> **Exercise**:
From the listing below, copy only the lines running from the line that contains "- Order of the" to the line that contains "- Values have", both included.

> **Dataset excerpt**:
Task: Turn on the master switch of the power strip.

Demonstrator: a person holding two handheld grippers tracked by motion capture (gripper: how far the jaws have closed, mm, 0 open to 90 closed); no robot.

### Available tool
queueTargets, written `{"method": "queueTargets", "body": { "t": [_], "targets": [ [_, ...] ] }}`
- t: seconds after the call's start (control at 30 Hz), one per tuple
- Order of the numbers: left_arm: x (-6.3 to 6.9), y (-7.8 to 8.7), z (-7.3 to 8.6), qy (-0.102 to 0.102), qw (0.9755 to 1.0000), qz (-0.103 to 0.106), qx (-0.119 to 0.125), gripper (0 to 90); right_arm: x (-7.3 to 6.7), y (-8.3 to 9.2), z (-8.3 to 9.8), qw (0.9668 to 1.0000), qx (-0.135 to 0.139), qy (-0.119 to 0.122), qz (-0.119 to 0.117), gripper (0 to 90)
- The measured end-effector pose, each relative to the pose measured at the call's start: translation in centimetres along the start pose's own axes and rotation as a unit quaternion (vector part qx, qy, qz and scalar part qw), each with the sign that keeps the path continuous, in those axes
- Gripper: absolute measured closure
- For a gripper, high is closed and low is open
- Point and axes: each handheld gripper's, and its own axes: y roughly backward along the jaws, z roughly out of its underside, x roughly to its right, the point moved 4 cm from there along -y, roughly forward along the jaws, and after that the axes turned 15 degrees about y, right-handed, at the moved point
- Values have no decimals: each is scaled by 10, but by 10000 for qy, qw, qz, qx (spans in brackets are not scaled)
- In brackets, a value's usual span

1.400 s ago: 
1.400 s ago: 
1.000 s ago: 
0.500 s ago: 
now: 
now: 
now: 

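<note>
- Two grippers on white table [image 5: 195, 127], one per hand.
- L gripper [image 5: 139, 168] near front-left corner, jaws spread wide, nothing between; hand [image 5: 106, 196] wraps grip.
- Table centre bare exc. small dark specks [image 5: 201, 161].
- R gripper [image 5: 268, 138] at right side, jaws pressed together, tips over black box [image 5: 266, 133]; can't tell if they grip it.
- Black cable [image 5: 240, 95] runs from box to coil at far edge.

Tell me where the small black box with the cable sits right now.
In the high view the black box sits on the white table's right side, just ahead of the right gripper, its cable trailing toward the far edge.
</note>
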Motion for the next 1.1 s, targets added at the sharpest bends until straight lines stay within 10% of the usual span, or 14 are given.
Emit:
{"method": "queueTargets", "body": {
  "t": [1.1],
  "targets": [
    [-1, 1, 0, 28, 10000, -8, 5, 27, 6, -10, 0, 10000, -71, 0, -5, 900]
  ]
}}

> **Answer to this exercise**:
- Order of the numbers: left_arm: x (-6.3 to 6.9), y (-7.8 to 8.7), z (-7.3 to 8.6), qy (-0.102 to 0.102), qw (0.9755 to 1.0000), qz (-0.103 to 0.106), qx (-0.119 to 0.125), gripper (0 to 90); right_arm: x (-7.3 to 6.7), y (-8.3 to 9.2), z (-8.3 to 9.8), qw (0.9668 to 1.0000), qx (-0.135 to 0.139), qy (-0.119 to 0.122), qz (-0.119 to 0.117), gripper (0 to 90)
- The measured end-effector pose, each relative to the pose measured at the call's start: translation in centimetres along the start pose's own axes and rotation as a unit quaternion (vector part qx, qy, qz and scalar part qw), each with the sign that keeps the path continuous, in those axes
- Gripper: absolute measured closure
- For a gripper, high is closed and low is open
- Point and axes: each handheld gripper's, and its own axes: y roughly backward along the jaws, z roughly out of its underside, x roughly to its right, the point moved 4 cm from there along -y, roughly forward along the jaws, and after that the axes turned 15 degrees about y, right-handed, at the moved point
- Values have no decimals: each is scaled by 10, but by 10000 for qy, qw, qz, qx (spans in brackets are not scaled)

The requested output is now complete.